* Task brief
List each line of the data that holds the word "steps".

* Record excerpts
#####
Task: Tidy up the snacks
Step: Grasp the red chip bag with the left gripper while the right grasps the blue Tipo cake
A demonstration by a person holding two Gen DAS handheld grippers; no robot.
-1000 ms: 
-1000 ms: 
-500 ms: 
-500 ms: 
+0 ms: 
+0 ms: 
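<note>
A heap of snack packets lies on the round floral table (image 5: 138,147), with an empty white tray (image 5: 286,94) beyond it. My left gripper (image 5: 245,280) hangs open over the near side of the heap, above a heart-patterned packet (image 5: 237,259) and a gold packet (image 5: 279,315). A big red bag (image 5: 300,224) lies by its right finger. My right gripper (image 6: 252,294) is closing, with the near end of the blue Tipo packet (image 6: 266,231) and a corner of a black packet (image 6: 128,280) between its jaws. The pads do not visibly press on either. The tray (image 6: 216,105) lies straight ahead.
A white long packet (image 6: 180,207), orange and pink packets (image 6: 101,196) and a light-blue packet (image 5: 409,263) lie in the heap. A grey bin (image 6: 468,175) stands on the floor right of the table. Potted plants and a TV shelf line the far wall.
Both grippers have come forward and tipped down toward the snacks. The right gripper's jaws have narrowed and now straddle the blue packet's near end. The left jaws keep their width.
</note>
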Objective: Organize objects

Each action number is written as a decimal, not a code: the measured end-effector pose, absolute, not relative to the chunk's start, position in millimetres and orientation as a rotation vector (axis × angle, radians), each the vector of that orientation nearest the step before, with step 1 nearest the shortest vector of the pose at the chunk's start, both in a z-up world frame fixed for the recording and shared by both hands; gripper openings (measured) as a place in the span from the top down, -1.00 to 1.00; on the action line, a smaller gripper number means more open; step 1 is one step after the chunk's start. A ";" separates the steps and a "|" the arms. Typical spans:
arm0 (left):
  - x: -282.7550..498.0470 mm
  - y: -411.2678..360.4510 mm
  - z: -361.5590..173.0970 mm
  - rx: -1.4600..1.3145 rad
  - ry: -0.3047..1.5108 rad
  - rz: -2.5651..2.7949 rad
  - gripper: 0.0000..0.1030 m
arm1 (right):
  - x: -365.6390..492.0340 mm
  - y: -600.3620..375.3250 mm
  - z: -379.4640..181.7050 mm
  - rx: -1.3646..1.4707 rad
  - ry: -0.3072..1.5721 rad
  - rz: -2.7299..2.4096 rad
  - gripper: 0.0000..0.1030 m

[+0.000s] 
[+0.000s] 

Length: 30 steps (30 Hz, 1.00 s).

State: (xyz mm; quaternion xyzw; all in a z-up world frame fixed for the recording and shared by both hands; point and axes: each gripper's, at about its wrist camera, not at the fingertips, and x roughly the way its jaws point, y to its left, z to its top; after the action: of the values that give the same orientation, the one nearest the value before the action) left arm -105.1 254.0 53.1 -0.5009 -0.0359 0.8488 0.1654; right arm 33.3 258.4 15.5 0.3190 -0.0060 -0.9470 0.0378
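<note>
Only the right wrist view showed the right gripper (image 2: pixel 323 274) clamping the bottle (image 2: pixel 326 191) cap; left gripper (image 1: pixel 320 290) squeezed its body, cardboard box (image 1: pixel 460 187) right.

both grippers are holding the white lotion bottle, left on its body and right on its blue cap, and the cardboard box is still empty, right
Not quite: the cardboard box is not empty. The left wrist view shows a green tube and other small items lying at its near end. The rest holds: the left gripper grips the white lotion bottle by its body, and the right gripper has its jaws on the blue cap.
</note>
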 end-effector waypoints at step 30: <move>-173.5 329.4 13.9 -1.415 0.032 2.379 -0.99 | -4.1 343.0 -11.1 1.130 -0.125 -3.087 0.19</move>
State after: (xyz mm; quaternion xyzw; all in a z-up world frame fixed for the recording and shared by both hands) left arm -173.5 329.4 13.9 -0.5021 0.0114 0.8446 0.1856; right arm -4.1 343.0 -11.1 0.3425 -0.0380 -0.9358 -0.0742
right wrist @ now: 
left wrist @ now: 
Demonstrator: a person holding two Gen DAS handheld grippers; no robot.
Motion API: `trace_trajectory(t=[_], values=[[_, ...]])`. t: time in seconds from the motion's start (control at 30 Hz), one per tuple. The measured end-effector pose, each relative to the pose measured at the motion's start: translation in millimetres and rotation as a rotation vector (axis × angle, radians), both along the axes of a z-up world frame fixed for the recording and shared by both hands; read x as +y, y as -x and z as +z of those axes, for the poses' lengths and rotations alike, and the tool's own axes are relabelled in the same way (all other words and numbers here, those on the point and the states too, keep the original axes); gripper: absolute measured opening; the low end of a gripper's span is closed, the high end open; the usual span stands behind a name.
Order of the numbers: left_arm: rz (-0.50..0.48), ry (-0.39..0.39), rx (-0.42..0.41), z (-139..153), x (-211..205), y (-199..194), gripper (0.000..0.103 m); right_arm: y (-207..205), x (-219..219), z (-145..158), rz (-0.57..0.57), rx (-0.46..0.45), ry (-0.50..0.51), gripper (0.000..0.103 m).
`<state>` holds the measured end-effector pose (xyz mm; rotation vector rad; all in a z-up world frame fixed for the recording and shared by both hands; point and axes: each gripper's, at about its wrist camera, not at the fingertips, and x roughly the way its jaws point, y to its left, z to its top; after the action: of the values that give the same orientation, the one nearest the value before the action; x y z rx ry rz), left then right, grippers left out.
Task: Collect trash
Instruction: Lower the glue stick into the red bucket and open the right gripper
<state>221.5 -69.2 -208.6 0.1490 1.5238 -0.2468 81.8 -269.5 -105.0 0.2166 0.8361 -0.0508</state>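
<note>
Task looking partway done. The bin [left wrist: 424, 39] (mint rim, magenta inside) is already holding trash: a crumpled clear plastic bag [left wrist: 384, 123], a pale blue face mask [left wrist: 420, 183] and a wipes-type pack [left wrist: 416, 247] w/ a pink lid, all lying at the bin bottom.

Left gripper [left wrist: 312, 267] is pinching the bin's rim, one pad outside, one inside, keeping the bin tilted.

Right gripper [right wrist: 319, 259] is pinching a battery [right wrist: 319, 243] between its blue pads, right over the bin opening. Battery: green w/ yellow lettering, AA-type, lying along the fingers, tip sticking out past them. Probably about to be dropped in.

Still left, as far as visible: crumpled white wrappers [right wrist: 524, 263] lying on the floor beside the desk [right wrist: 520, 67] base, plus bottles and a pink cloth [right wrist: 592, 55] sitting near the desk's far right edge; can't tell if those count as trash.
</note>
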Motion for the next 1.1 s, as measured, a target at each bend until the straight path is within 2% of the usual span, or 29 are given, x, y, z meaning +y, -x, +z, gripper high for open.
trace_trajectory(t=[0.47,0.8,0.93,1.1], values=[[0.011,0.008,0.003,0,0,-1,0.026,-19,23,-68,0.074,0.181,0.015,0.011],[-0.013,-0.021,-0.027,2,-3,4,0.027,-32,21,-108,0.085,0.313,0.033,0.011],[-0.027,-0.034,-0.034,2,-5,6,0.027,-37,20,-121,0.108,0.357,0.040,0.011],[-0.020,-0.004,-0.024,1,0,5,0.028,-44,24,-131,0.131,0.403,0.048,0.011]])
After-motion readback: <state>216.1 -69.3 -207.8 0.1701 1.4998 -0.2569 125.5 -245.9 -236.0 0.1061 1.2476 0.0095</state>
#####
* Response box
Each action number is written as a decimal, not a code: the measured end-effector pose, absolute, not relative to the chunk's start, position in millimetres and orientation as a rotation vector (axis × angle, radians), each the vector of that orientation nearest the step before, with step 1 nearest the shortest vector of the pose at the chunk's start, both in a z-up world frame fixed for the recording and shared by both hands; gripper openings (measured) as a place in the span from the top down, -1.00 to 1.00; on the action line, a smaller gripper number means more open; step 1 is one step after the chunk's start. A ";" separates the steps and a "|" the arms. Typical spans:
Length: 30 steps (30 Hz, 1.00 s).

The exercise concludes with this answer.